4. Issuance or Delivery of Shares. Subject to Section 6.13 and except as otherwise provided for herein, within 30 days after the vesting of the Award, the Company shall issue or deliver, subject to the conditions of this Agreement, the vested shares of Stock to the Holder (the date such shares of Stock are issued to the Holder, the “Issuance Date”). Such issuance or delivery shall be evidenced by the appropriate entry on the books of the Company or of a duly authorized transfer agent of the Company. The Company shall pay all original issue or transfer taxes and all fees and expenses incident to such issuance or delivery, except as otherwise provided in Section 6. Prior to the issuance to the Holder of the shares of Stock subject to the Award, the Holder shall have no direct or secured claim in any specific assets of the Company or in such shares of Stock, and will have the status of a general unsecured creditor of the Company.

5. Transfer Restrictions and Investment Representation.

5.1. Non-Transferability of Award.
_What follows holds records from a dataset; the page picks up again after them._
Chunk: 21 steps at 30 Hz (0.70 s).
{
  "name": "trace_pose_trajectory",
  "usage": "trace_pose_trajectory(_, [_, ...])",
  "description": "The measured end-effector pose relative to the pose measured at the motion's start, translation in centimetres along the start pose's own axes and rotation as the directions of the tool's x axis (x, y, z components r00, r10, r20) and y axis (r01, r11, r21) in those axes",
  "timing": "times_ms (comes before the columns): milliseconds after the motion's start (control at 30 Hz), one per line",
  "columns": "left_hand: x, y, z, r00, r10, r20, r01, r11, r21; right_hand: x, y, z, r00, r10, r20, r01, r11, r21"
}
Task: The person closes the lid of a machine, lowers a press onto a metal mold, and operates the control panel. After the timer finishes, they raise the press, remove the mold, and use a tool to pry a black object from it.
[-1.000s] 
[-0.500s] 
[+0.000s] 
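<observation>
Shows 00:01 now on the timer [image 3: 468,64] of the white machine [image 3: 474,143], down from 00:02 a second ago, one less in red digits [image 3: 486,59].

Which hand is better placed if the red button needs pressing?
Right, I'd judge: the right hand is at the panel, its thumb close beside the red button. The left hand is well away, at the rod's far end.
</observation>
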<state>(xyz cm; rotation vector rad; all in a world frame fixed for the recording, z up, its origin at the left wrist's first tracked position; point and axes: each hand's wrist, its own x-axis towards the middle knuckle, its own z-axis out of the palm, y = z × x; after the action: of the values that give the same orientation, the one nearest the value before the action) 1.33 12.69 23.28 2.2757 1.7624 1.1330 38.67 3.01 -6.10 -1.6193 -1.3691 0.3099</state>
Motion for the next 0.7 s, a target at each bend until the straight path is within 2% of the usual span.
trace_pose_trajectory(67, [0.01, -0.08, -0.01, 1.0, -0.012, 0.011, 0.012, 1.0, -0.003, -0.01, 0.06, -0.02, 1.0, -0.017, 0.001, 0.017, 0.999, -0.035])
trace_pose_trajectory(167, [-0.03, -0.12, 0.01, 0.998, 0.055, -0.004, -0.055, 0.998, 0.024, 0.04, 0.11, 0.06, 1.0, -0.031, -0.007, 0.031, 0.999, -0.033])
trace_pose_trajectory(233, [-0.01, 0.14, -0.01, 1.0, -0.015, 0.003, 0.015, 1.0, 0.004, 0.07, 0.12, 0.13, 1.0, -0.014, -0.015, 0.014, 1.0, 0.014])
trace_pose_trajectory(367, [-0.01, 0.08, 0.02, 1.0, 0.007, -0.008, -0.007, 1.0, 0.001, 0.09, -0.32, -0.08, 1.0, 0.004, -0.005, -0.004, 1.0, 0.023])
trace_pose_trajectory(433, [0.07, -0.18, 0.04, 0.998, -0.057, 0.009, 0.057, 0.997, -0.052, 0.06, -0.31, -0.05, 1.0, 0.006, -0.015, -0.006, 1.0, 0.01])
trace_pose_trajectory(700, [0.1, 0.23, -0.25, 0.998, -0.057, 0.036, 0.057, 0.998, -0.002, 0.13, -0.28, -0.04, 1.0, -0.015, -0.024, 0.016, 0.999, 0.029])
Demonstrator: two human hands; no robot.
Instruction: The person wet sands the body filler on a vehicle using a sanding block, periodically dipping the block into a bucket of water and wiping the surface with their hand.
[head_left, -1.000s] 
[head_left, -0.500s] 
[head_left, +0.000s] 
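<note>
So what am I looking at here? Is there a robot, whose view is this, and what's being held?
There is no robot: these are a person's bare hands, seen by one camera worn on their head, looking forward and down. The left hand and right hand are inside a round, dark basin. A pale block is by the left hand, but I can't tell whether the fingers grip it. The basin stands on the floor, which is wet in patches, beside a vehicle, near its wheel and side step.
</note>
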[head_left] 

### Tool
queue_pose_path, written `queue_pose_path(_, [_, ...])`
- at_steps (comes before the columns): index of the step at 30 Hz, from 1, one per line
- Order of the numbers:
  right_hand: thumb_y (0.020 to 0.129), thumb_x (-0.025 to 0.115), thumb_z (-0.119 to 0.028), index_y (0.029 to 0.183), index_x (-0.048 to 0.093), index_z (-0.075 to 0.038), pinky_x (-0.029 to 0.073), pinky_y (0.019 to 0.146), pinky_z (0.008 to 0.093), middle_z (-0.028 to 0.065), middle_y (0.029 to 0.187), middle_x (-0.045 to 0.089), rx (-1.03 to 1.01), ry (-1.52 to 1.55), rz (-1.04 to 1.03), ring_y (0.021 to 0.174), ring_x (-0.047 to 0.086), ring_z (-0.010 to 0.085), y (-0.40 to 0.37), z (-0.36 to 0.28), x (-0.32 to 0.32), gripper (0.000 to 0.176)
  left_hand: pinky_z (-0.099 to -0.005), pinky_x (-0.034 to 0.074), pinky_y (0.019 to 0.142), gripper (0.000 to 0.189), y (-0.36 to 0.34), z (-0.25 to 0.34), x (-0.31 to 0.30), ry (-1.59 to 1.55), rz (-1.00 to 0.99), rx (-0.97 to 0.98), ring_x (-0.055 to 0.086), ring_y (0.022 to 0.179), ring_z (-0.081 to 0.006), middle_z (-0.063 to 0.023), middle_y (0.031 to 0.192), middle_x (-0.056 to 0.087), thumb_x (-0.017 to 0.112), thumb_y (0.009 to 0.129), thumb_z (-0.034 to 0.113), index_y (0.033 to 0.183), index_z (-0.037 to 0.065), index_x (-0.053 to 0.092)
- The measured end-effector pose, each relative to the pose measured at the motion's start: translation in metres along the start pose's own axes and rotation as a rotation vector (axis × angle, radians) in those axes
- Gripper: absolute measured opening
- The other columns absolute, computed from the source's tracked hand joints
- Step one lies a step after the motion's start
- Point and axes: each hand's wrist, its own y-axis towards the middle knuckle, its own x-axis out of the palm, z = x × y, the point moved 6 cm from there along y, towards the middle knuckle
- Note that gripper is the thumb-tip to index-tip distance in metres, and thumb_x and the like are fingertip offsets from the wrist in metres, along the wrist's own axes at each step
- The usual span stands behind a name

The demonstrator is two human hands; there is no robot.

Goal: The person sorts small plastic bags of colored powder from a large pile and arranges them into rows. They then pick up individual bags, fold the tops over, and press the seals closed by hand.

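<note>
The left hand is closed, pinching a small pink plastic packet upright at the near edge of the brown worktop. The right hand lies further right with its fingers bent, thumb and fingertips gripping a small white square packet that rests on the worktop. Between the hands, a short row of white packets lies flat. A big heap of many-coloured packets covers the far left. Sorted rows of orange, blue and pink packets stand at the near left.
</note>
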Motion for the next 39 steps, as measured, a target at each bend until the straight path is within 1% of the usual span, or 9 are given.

The Award may not be transferred by the Holder other than by will or the laws of descent and distribution or pursuant to beneficiary designation procedures approved by the Company. Except to the extent permitted by the foregoing sentence, the Award may not be sold, transferred, assigned, pledged, hypothecated, encumbered or otherwise disposed of (whether by operation of law or otherwise) or be subject to execution, attachment or similar process. Upon any attempt to so sell, transfer, assign, pledge, hypothecate, encumber or otherwise dispose of the Award, the Award and all rights hereunder shall immediately become null and void.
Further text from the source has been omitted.